▶ [Task]: Take the listing below and write it out again exactly, skipping any picture that it holds.

+===+

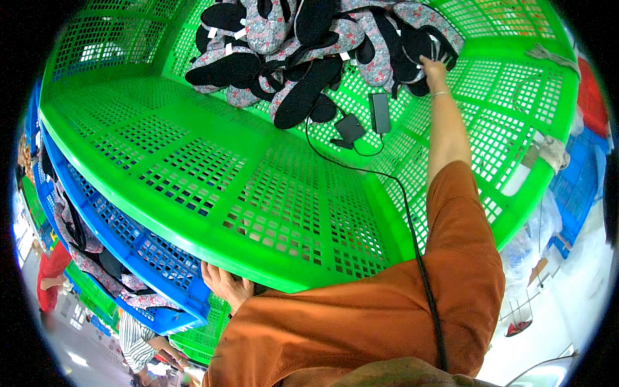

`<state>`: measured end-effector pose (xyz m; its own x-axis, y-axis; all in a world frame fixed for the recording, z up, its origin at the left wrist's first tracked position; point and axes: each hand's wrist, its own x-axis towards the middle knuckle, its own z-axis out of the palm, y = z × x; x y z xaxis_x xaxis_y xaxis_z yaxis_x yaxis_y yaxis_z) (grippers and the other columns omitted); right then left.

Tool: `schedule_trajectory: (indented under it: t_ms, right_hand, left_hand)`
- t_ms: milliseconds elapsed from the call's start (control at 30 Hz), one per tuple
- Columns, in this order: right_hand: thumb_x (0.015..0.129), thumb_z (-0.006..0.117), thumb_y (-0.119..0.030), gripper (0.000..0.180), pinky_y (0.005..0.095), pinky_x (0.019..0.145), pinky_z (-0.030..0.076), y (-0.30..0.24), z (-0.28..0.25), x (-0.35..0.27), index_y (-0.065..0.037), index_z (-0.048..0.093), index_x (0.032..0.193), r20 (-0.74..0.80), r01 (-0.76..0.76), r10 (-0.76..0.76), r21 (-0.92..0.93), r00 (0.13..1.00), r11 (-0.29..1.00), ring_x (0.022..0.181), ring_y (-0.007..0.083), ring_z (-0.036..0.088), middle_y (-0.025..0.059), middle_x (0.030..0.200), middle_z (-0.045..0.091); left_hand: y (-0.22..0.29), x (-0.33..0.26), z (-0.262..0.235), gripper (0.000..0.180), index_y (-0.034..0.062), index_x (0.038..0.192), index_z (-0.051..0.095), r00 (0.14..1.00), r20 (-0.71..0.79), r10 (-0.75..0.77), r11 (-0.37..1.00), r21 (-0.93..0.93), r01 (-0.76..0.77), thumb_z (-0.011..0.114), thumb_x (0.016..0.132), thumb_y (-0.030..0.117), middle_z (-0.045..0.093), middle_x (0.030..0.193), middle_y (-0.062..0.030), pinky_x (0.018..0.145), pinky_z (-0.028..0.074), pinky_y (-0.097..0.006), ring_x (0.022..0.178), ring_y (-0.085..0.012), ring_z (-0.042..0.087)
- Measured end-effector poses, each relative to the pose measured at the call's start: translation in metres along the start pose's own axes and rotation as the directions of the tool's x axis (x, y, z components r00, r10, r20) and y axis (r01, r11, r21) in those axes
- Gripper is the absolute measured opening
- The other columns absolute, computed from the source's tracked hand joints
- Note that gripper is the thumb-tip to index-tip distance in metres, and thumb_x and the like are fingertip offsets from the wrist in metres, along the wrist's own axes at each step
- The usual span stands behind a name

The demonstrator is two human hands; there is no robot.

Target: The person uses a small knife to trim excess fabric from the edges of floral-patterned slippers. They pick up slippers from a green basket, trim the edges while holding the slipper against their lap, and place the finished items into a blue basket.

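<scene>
At far right of the green crate (193,213), right hand (433,68) pinches a soft, light floral insole (422,26) by its edge; left hand (222,287) grips the near rim.

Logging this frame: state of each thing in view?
green crate: tilted, mostly bare
shoe insoles: heaped at the far end
right hand: reaching into the heap, fingers on an insole
left hand: gripping the crate's near rim
black cable: trailing into the crate
blue crate: underneath, partly filled
</scene>
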<state>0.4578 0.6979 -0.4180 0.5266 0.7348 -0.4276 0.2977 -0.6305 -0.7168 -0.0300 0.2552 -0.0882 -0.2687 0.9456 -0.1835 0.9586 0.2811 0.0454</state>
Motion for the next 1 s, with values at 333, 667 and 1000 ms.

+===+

▶ [Your response]:
`<state>`: measured end-effector pose (xyz m; its own x-axis, y-axis; all in a world frame fixed for the recording, z up, its origin at the left wrist's first tracked position; point and axes: each hand's wrist, its own x-axis towards the middle knuckle, its own z-axis out of the palm, y = z × x; x y z xaxis_x xaxis_y xaxis_z yaxis_x yaxis_y yaxis_z) (grippers and the other columns omitted); right then left.

Tool: `schedule_trajectory: (indented under it: t_ms, right_hand, left_hand)`
- t_ms: milliseconds elapsed from the call's start (control at 30 Hz), one per tuple
- Columns, in this order: right_hand: thumb_x (0.015..0.129), thumb_z (-0.006..0.117), thumb_y (-0.119..0.030), gripper (0.000..0.180), pinky_y (0.005..0.095), pinky_x (0.019..0.145), pinky_z (-0.030..0.076), y (-0.30..0.24), z (-0.28..0.25), x (-0.35..0.27), index_y (-0.065..0.037), index_z (-0.048..0.093), index_x (0.032..0.193), r20 (-0.74..0.80), r01 (-0.76..0.76), r10 (-0.76..0.76), r21 (-0.92..0.93), r00 (0.13..1.00), r11 (-0.29..1.00), ring_x (0.022..0.181), ring_y (-0.007..0.083), ring_z (-0.036..0.088), middle_y (-0.025..0.059), middle_x (0.030..0.200), middle_z (-0.045..0.091); left_hand: y (-0.22..0.29), x (-0.33..0.26), z (-0.262..0.235), gripper (0.000..0.180), index_y (-0.034..0.062), index_x (0.038..0.192), index_z (-0.051..0.095), r00 (0.14..1.00), r20 (-0.71..0.79), r10 (-0.75..0.77), r11 (-0.37..1.00), r21 (-0.93..0.93), r01 (-0.76..0.77), thumb_z (-0.011..0.114), thumb_x (0.016..0.132), thumb_y (-0.030..0.117), middle_z (-0.045..0.093), middle_x (0.030..0.193), middle_y (-0.062..0.030), pinky_x (0.018..0.145), pinky_z (-0.028..0.074), pinky_y (-0.097..0.006), ring_x (0.022..0.178), ring_y (-0.085..0.012), ring_z (-0.042..0.087)
- Measured end-effector poses, each relative to the pose measured at the call's start: translation in metres along the start pose's own axes and rotation as the directions of the tool's x axis (x, y, z components r00, r10, r20) and y axis (r01, r11, r21) in those axes
- Gripper is the absolute measured opening
- The other columns absolute, computed from the source's tracked hand joints
- Note that gripper is the thumb-tip to index-tip distance in metres, and thumb_x and the like are fingertip offsets from the wrist in metres, along the wrist's own axes at each step
- The usual span stands behind a name

The demonstrator is two human hands; there is no robot.

Target: The person uses a small knife to trim excess fabric from the edges of floral-patterned slippers. They pick up slippers from a green basket, trim the edges while holding the slipper against their lap, and place the finished items into a blue basket.

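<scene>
At far right of the green crate (193,213), right hand (433,68) pinches a soft, light floral insole (422,26) by its edge; left hand (222,287) grips the near rim.

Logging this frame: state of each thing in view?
green crate: tilted, mostly bare
shoe insoles: heaped at the far end
right hand: reaching into the heap, fingers on an insole
left hand: gripping the crate's near rim
black cable: trailing into the crate
blue crate: underneath, partly filled
</scene>
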<state>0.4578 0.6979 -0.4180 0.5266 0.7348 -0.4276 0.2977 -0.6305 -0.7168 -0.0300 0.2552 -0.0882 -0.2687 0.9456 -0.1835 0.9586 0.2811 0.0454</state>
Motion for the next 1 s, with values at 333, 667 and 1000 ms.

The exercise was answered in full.